> **DESCRIPTION OF THE TASK**:
Lines holding the string "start" in the listing below are to be copied.

> **DATA PROVIDED**:
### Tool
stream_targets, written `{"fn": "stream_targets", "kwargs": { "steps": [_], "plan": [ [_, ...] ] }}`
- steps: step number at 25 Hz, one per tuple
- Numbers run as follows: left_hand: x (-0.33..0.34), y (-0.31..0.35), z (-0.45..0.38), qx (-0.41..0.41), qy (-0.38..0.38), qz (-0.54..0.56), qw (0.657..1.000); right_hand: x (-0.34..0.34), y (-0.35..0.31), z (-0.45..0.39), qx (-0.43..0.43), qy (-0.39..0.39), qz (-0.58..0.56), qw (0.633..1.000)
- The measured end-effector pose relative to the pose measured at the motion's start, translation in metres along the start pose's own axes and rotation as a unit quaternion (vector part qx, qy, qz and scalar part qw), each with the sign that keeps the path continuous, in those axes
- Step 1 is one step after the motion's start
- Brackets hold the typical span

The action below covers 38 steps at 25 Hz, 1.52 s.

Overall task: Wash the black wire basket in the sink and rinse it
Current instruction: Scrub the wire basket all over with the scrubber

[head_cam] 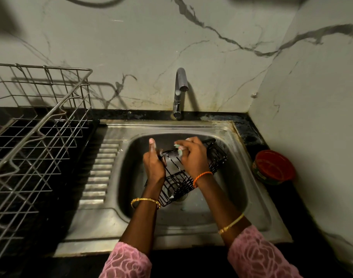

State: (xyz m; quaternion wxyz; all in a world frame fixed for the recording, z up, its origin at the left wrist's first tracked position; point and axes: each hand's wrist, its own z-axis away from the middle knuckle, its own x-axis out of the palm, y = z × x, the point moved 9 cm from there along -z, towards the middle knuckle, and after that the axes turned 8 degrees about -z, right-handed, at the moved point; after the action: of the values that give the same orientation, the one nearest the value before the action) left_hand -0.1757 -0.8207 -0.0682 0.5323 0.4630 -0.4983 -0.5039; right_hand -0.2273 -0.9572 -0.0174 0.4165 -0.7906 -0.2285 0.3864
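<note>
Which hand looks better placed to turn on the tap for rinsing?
Probably the left hand. It only steadies the black wire basket by its left end, while the right hand pinches a small green scrubber. The tap stands behind the sink, not running.

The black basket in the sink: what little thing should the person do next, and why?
Probably keep scrubbing along the wires. The left hand grips the black wire basket over the sink, the right hand holds a scrubber on it, and the tap shows no water.

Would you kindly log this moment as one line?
phase: scrubbing | left hand: grips black wire basket | right hand: holds scrubber | tap: no water visible
</note>
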Motion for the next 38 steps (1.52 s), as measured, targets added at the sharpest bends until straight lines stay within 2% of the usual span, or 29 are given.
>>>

> **SOLVED PROBLEM**:
- The measured end-effector pose relative to the pose measured at the motion's start, translation in metres along the start pose's own axes and rotation as a unit quaternion (vector part qx, qy, qz and scalar part qw), each with the sign that keeps the path continuous, in those axes
- Step 1 is one step after the motion's start

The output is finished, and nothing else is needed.